Её высочество раскраснелась и велела крепкой служанке, помогавшей в несчастье принцессы, открыть окно настежь, чтобы впустить свежего воздуха, будто он способен остудить горячую голову и развеять самые дурные подозрения.

— Нехорошо так о покойнице.

Её высочество попросила служанку о стакане воды и с жадностью осушила бокал.

— Только правда по-настоящему оскорбительна. Помните, так сказано в Писании.

— Верно, каноник. Истину не удержать за самыми крепкими дверями, моя мать всё время твердила так. А как же «о покойниках либо хорошо, либо ничего»?

— На самом деле в первоисточнике эта фраза оканчивает: «ничего, кроме правды». Ваше высочество, важно всё, что поможет душе несчастной госпожи Лонгрен упокоиться с миром.

Я настаивал, переходил границы, но должен был пробыть в Вороньем замке как можно дольше. Женское любопытство разрушает стены, если Гестия здесь, а я всё сильнее уверовал в это, то она подслушивает.

— Мне говорили, что вы странный, каноник.

Принцесса кинула взгляд на стену за моей спиной, на которой висело круглое невыразительное панно.
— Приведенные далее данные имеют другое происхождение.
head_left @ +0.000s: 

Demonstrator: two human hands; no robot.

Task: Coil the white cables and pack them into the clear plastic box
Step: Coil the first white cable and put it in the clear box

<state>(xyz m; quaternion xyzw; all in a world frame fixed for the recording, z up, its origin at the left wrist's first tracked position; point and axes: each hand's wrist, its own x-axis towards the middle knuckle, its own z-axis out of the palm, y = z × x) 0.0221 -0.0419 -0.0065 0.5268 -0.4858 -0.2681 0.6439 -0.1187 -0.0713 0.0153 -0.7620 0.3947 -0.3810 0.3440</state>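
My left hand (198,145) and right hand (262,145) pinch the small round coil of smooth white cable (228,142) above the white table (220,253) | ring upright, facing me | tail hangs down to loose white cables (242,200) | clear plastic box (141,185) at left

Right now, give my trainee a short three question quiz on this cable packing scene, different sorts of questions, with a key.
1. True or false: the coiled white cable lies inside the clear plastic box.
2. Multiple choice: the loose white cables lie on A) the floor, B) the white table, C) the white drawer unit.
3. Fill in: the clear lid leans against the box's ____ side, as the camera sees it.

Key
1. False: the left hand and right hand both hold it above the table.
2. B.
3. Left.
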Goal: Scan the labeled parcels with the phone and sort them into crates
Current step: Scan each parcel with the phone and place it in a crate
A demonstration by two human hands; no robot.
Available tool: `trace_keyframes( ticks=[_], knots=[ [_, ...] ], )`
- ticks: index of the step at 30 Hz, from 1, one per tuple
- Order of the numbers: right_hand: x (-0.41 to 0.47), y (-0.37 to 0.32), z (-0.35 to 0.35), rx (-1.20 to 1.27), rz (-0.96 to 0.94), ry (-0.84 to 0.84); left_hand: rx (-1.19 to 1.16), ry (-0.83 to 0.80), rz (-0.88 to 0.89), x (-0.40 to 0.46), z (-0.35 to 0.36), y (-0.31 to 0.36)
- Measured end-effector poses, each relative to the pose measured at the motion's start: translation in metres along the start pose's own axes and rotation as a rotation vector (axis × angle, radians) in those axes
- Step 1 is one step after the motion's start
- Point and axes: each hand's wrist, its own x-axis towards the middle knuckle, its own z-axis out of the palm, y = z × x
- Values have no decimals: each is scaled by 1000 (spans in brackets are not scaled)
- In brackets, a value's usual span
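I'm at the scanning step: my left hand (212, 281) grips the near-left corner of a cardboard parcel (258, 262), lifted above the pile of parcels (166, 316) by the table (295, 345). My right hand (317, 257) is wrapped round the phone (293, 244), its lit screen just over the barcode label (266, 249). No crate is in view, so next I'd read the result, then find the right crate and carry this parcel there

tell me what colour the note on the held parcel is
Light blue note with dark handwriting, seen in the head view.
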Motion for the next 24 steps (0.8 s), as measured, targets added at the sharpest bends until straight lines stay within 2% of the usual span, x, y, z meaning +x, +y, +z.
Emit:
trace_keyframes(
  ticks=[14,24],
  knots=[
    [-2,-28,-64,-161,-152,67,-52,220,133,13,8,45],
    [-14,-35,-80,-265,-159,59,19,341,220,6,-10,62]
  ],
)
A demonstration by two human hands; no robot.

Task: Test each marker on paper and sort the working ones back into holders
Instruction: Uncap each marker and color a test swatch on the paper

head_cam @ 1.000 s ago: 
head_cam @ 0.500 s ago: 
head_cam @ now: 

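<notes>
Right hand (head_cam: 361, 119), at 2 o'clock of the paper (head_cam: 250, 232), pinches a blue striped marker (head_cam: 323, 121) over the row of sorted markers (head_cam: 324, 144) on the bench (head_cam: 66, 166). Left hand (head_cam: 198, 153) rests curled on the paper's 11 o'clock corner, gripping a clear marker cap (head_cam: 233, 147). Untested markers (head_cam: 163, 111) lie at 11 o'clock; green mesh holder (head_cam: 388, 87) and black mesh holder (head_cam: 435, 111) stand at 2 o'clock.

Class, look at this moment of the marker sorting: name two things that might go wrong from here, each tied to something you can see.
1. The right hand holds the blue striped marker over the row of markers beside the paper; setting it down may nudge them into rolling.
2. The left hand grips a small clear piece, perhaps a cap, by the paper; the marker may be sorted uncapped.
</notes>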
— Ну хорошо, Юстана интересовалась древней магией. Не так, как все мы, кто обращается к ведьмам в надежде изменить лицо или узнать будущее, а потом отмаливают грехи на исповеди. Всерьёз. Собирала старинные неработающие артефакты со всего мира, я говорила, что её дурят, но она не слушала, я и отстала. Пусть о ней муж печётся.

Сказано было с откровенной неприязнью, прикрытой снисходительным высокомерием. И снова на лицо её высочество наползла маска заботы и лёгкой скорби. Невыразительные лица тем и хороши, что им можно придать любое выражение, и каждое выглядит естественным.

Я молчал и ждал продолжения. Тот, кто начал сдавать ближнего, уже не остановится.